La cadena perpetua de Ruth Ellis es un chiste macabro: la condenan de por vida después de muerta. Y las 176 medidas cubanas son otro chiste, pero sin gracia: prometen soluciones cuando el problema ya se comió la solución. Porque no se puede revivir a una ahorcada ni se puede recuperar a un pueblo que emigró o se muere lentamente. Lo que se pierde, se pierde. Y los reyes, los de Inglaterra y los de La Habana, lo saben.

Carlos III, al menos, reconoce que su tribunal se equivocó. Pero en Cuba, los tribunales no se equivocan: ellos son la ley. Y las 176 medidas no piden perdón, no reconocen errores, no liberan presos. Solo prometen más de lo mismo con otro nombre. Como si cambiar el envase del veneno lo hiciera menos veneno. Como si la gente no supiera ya que las palabras se las lleva el viento, y el viento en Cuba no trae nada, solo se lleva.

La historia tiene un maldito sentido del humor: la monarquía británica, que mató a una mujer maltratada, hoy le da la razón setenta años tarde. Y la dinastía castrista, que ha matado de hambre y de exilio a todo un pueblo, anuncia medidas que nadie pidió, que nadie cree, que nadie aplaude. Una llega tarde, la otra llega peor. Pero las dos llegan cuando ya no importan.

Porque Ruth Ellis ya no necesita indulto. Y Cuba ya no necesita medidas.
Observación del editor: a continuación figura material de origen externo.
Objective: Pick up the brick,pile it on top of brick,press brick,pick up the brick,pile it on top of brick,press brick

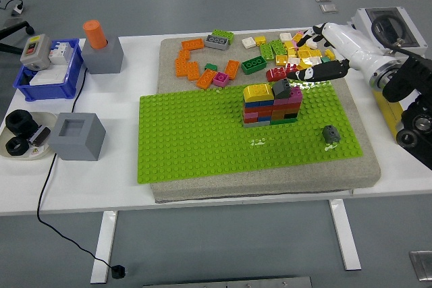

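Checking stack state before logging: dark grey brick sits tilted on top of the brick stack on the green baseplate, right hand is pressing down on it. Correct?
Not quite. The head view shows the right hand off the brick stack, over the loose bricks to the upper right, not pressing. The dark grey brick does sit tilted on top, on the green baseplate.

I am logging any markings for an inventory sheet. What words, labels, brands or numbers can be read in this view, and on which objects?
No text can be read anywhere in this view.
Grey switch unit in the blue bin: has light patches, too small and blurred to read.
White enclosure at the far right: no legible print.
Bricks and green baseplate: no print visible.
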Controlling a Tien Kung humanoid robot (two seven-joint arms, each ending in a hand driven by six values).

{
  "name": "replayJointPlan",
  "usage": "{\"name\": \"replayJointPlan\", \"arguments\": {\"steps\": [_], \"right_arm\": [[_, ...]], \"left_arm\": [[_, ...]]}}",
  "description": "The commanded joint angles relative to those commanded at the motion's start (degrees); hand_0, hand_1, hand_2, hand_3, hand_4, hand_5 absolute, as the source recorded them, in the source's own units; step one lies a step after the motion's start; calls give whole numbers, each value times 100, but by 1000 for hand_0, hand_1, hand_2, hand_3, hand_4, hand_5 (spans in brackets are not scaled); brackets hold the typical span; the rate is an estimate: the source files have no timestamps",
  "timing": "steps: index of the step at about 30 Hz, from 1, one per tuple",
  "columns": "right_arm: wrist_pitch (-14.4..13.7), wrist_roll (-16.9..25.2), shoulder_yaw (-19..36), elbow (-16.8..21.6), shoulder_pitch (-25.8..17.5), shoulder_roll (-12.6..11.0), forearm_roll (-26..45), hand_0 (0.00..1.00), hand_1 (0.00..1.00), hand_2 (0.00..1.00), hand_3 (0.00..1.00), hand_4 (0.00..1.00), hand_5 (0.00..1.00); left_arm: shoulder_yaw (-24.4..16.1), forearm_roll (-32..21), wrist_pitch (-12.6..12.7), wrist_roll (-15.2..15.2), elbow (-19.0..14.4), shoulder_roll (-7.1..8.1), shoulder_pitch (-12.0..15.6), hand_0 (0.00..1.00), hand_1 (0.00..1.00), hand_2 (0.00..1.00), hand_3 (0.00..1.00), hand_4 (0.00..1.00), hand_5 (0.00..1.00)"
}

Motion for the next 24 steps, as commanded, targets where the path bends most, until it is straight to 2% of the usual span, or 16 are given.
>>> {"name": "replayJointPlan", "arguments": {"steps": [1,2,5,10,14,19,21,24], "right_arm": [[-35,17,71,17,-75,-46,0,701,775,832,661,958,363],[-86,44,206,28,-224,-120,-1,694,763,814,653,829,163],[-148,72,440,-29,-580,-190,-80,694,763,814,653,829,163],[-169,69,570,-296,-1139,-123,-380,693,763,810,647,791,133],[-69,-28,535,-497,-1307,-64,-668,694,764,809,648,771,110],[13,-105,696,-564,-1439,37,-834,694,764,809,648,771,110],[19,-95,899,-578,-1533,142,-812,682,739,789,649,755,119],[2,-54,1268,-616,-1753,434,-767,682,739,789,649,755,119]], "left_arm": [[2,-11,3,-1,0,0,8,629,585,551,575,561,297],[6,-28,10,2,0,0,28,629,585,551,575,561,295],[19,-62,21,4,0,-3,64,629,585,551,575,561,295],[12,-68,27,-15,0,-11,80,629,585,550,576,560,295],[-1,-53,29,-28,0,-6,71,629,585,550,576,560,295],[-6,-59,38,-29,0,-1,69,629,585,550,576,560,295],[-12,-53,41,-26,0,2,70,629,585,550,577,561,295],[-31,-49,46,-29,0,15,67,629,585,550,577,561,295]]}}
Necesita justicia, pero viva. Necesita libertad, pero ahora. Necesita que alguien, algún rey o algún tirano, entienda que el tiempo no se negocia. Que los muertos no resucitan con papeles firmados. Y que los vivos no esperan hasta que sea demasiado tarde. Pero claro, en el reino de los ciegos, el tuerto es rey. Y aquí todos vemos, pero nadie hace. Hasta que es tarde. Siempre tarde.